You’ve overcome so much in the past two and a half years since your CAS diagnosis.  I am so proud of everything you’ve accomplished in speech and in OT.  And while I know you’ll have to continue to work at things, I know some things may actually be easier for you (e.g., using scissors, imaginative play, following classroom rules) than they will be for some of your peers who haven’t had as much practice as you at doing some of those things.  And that is okay.  Just because someone cannot do something you can do doesn’t mean they are a “baby.”  All it means is they haven’t mastered that skill yet.

It is important to stay calm if someone’s actions, behaviors, or habits annoy you.

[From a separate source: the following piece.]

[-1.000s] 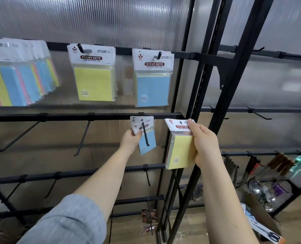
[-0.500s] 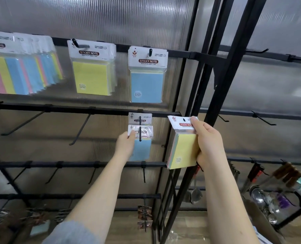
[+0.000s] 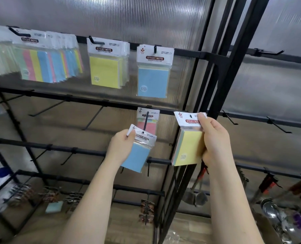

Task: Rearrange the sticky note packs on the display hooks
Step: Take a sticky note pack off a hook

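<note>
My left hand [image 3: 121, 147] pinches a blue sticky note pack [image 3: 137, 153] by the corner of its white header card. I hold it tilted, its punched hole just at the tip of the middle-rail hook [image 3: 147, 120], so it sits either barely on or barely off that hook; I cannot tell which. A pink-fronted pack [image 3: 149, 123] hangs further back on the same hook, at 12 o'clock from my left hand.

My right hand [image 3: 214, 140] grips a thick stack of packs with a yellow one in front [image 3: 188, 148]. The thumb presses on the header, the fingers wrap behind, and that keeps the headers and holes lined up. It waits at 3 o'clock from the left hand, near the black upright post [image 3: 234, 59], clear of the hook I am working.

On the top rail [image 3: 186, 53], at 12 o'clock, hang a blue pack [image 3: 153, 80], a yellow group [image 3: 105, 71] at 11 o'clock, and striped multicolour packs [image 3: 46, 66] at 10 o'clock.

Several hooks at 9 o'clock on the middle rail stand bare. I judge the sorting is well short of finished.
</note>
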`<state>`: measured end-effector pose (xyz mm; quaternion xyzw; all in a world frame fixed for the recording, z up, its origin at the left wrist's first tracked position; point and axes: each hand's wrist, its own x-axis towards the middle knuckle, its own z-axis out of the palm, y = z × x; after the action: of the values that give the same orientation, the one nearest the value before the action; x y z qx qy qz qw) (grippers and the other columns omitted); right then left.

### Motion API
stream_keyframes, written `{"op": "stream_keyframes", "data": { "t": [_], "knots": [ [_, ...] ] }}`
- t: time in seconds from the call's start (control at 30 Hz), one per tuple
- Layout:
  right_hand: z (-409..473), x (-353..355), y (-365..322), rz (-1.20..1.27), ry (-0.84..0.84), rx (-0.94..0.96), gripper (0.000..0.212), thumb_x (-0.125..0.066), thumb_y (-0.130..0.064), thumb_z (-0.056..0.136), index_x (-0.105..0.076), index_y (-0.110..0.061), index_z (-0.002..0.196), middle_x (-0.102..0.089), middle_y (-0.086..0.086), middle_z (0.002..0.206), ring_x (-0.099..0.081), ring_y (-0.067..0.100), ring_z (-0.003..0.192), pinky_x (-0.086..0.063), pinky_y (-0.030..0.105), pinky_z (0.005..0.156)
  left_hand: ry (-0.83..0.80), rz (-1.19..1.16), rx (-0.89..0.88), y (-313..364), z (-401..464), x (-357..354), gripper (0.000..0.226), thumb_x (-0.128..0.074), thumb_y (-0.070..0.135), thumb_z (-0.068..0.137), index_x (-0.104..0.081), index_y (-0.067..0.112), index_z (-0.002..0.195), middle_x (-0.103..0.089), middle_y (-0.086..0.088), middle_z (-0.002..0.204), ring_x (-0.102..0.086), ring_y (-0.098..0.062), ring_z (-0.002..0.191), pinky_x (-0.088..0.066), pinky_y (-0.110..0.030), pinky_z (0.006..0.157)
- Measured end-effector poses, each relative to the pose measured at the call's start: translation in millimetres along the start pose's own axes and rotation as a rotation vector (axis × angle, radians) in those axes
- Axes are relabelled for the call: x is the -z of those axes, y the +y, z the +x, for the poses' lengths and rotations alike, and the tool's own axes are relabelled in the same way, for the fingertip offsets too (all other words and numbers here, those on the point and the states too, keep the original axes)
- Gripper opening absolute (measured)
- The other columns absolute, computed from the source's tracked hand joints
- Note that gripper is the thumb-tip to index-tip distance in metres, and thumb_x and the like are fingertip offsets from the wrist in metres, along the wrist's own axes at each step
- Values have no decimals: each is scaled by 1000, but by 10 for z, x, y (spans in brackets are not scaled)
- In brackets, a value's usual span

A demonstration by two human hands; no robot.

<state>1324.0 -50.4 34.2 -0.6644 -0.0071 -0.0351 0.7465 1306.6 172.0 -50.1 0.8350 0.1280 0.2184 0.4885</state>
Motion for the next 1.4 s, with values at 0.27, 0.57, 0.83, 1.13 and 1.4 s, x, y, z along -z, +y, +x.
{"op": "stream_keyframes", "data": {
  "t": [0.27, 0.57, 0.83, 1.13, 1.4],
  "knots": [
    [-132, -37, 0, 16, 38, 16, 23, -60, -39, 90, -66, -24, 74, -73, -6, 76, -62, 5, 61, -45, 27, 65, -64, 8, -29, 148, -4, 169, 38, -34, 33, 99, -52, 12, 73, -55, 1, 66, -44, -14, 58, -31, -26, 53],
    [-362, -241, 5, 52, 128, 27, 23, -59, -38, 91, -67, -23, 76, -73, -9, 73, -62, -1, 55, -44, 24, 60, -112, -93, -114, 329, 95, 524, 36, -39, 38, 99, -64, 13, 92, -68, -2, 87, -56, -17, 74, -38, -28, 60],
    [-485, -418, -47, 75, 190, 58, 24, -60, -38, 90, -66, -23, 73, -73, -8, 74, -62, 0, 55, -45, 22, 57, -132, -148, -265, 623, 331, 816, 33, -44, 35, 98, -65, 13, 87, -65, 14, 78, -56, -2, 65, -38, -12, 52],
    [-491, -458, -110, 67, 213, 81, 25, -61, -36, 89, -66, -23, 69, -72, -6, 73, -60, 3, 55, -44, 24, 61, -93, -307, -434, 1293, 576, 806, 38, -50, 34, 97, -58, 1, 80, -56, -10, 70, -46, -13, 62, -34, -26, 56],
    [-414, -400, -156, 47, 235, 97, 27, -59, -33, 91, -64, -22, 67, -70, -7, 68, -58, 3, 54, -44, 23, 59, 1, -467, -392, 1546, 787, 619, 27, -49, 28, 98, -51, 7, 81, -40, -4, 64, -35, -14, 59, -25, -27, 55]
  ]
}}
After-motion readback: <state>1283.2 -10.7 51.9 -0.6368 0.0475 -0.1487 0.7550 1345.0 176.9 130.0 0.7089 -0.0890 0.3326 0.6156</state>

Trust me, I know from experience, that’s really hard to do.  But part of being a good friend is being patient.  And part of being patient is being a kind person.  Instead of making someone feel bad if they cannot do something as well as you, you can show them how to do it (if they want your help).  And if they don’t want your help, you can play together or do something together both can do.  We want to make our friends feel good.  Being sweet towards others usually makes people happy.

When given the choice between being right and being kind, choose kind.

I hope you’ll be the kind of person who chooses to be kind, especially when you see a friend struggling.  That’s what I’d want for you if you were struggling.  I hope you’ll choose kind, again and again and again.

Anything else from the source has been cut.